Conformément au bilan du gouvernement conservateur en matière d’environnement, le budget ne prévoit presque rien pour la protection de l’environnement.  Il ne comprend même pas une seule mention des changements climatiques.  Dans une petite section intitulée « Protéger l’environnement du Canada », le gouvernement s’engage à « continuer » ou à « renouveler », grâce à des affectations complémentaires, l’aide à la mise en œuvre de la Loi sur les espèces en péril, la Fondation du saumon du Pacifique, le Programme de partenariats relatifs à la conservation des pêches récréatives, le Plan de gestion des produits chimiques, le Plan d’action pour les sites contaminés fédéraux et les services d’avertissements météorologiques et de navigation dans l’Arctique.

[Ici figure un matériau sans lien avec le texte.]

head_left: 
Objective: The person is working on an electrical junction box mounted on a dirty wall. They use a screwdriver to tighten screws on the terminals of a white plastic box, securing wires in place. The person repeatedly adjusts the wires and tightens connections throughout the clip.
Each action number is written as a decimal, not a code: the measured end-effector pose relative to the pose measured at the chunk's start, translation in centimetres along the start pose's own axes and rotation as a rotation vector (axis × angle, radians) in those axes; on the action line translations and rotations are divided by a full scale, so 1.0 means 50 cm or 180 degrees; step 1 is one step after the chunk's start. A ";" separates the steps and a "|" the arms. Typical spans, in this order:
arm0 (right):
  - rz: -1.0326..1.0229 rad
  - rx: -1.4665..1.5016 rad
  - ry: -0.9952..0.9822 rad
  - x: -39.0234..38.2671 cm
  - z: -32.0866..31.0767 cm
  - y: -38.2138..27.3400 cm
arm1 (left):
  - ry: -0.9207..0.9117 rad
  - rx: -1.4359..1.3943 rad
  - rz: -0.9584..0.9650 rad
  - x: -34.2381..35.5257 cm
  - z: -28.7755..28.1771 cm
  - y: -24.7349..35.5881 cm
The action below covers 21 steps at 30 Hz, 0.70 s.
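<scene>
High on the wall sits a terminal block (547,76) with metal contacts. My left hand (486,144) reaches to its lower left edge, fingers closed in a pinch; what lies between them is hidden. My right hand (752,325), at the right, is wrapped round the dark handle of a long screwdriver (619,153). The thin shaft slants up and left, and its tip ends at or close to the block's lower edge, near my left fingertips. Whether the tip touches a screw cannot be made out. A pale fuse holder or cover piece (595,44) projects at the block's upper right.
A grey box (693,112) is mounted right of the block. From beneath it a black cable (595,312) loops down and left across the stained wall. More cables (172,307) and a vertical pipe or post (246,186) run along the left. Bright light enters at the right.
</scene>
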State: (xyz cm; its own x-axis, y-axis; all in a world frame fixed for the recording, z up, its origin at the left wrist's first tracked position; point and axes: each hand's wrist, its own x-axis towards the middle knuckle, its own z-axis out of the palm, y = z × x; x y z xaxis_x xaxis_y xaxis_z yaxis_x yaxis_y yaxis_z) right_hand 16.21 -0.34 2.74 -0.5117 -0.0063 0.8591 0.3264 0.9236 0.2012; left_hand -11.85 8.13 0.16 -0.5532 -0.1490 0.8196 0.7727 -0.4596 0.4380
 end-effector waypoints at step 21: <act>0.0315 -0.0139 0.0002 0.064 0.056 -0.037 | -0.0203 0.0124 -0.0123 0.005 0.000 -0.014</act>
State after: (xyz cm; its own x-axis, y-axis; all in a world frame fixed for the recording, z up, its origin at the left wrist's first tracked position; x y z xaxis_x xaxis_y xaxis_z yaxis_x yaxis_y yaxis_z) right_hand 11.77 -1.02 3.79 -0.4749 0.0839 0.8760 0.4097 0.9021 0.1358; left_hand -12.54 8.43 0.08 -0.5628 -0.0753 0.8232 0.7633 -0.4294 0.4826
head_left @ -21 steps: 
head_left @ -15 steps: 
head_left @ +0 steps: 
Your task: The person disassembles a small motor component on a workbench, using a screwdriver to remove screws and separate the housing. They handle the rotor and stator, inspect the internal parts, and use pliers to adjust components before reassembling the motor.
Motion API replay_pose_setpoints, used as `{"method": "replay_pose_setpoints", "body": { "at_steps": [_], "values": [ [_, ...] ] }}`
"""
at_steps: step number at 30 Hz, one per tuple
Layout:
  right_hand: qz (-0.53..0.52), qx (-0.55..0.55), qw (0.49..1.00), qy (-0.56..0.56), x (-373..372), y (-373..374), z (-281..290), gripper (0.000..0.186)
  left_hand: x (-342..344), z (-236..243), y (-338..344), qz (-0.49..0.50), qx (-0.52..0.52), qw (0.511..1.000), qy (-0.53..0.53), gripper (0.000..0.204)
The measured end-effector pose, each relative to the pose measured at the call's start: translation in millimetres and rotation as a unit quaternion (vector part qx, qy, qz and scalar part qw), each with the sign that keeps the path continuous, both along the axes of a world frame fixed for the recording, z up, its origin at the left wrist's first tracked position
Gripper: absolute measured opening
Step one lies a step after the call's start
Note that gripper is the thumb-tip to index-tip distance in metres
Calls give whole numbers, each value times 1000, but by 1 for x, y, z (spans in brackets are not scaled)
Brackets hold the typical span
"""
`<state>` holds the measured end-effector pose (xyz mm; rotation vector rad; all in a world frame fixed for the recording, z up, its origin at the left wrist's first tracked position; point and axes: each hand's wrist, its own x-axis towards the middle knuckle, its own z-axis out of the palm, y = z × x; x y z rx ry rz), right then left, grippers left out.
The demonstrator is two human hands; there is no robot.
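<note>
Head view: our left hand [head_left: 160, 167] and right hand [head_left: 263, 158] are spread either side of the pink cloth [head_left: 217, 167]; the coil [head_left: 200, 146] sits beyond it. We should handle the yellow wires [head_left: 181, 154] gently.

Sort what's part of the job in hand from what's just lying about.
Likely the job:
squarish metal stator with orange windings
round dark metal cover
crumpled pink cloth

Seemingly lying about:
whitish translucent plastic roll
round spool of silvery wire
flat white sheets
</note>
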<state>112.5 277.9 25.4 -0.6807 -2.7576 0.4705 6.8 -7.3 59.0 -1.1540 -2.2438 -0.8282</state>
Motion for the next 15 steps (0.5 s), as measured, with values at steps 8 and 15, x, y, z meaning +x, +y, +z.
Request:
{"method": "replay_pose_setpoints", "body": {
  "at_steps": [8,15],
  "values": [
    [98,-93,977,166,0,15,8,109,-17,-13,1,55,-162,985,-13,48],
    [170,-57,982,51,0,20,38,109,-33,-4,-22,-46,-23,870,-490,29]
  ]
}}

Le gouvernement ne présente pas de plan global pour réduire les émissions de gaz à effet de serre, honorer nos engagements internationaux relativement aux changements climatiques et assurer aux générations actuelles et futures de Canadiens et Canadiennes un environnement sain et sécuritaire.

Conclusion

Le budget de 2015 est le plus récent et peut-être le dernier des budgets d’austérité des Conservateurs qui ont conduit le Canada dans la voie de la croissance économique lente, de la dégradation de l’infrastructure et des services publics, de l’insécurité répandue sur le marché du travail et du transfert ascendant de la richesse et des revenus.  Ce budget réduit encore davantage la capacité fiscale de l’État canadien en manquant l’occasion de profiter des frais d’emprunt exceptionnellement bas pour investir dans la réponse aux besoins actuels et futurs des travailleurs et travailleuses.  En prolongeant le programme de l’actuel gouvernement qui consiste à affamer les services publics, à faire avancer la privatisation et à faire passer une plus grande part des ressources aux personnes dont les revenus sont les plus élevés, le budget de 2015 transmet le message que les travailleurs et les travailleuses ne peuvent guère espérer de l’aide et ne doivent s’attendre qu’à de l’austérité du gouvernement fédéral.  Il ouvre la voie au débat sur l’avenir du Canada qui aura lieu en octobre 2015.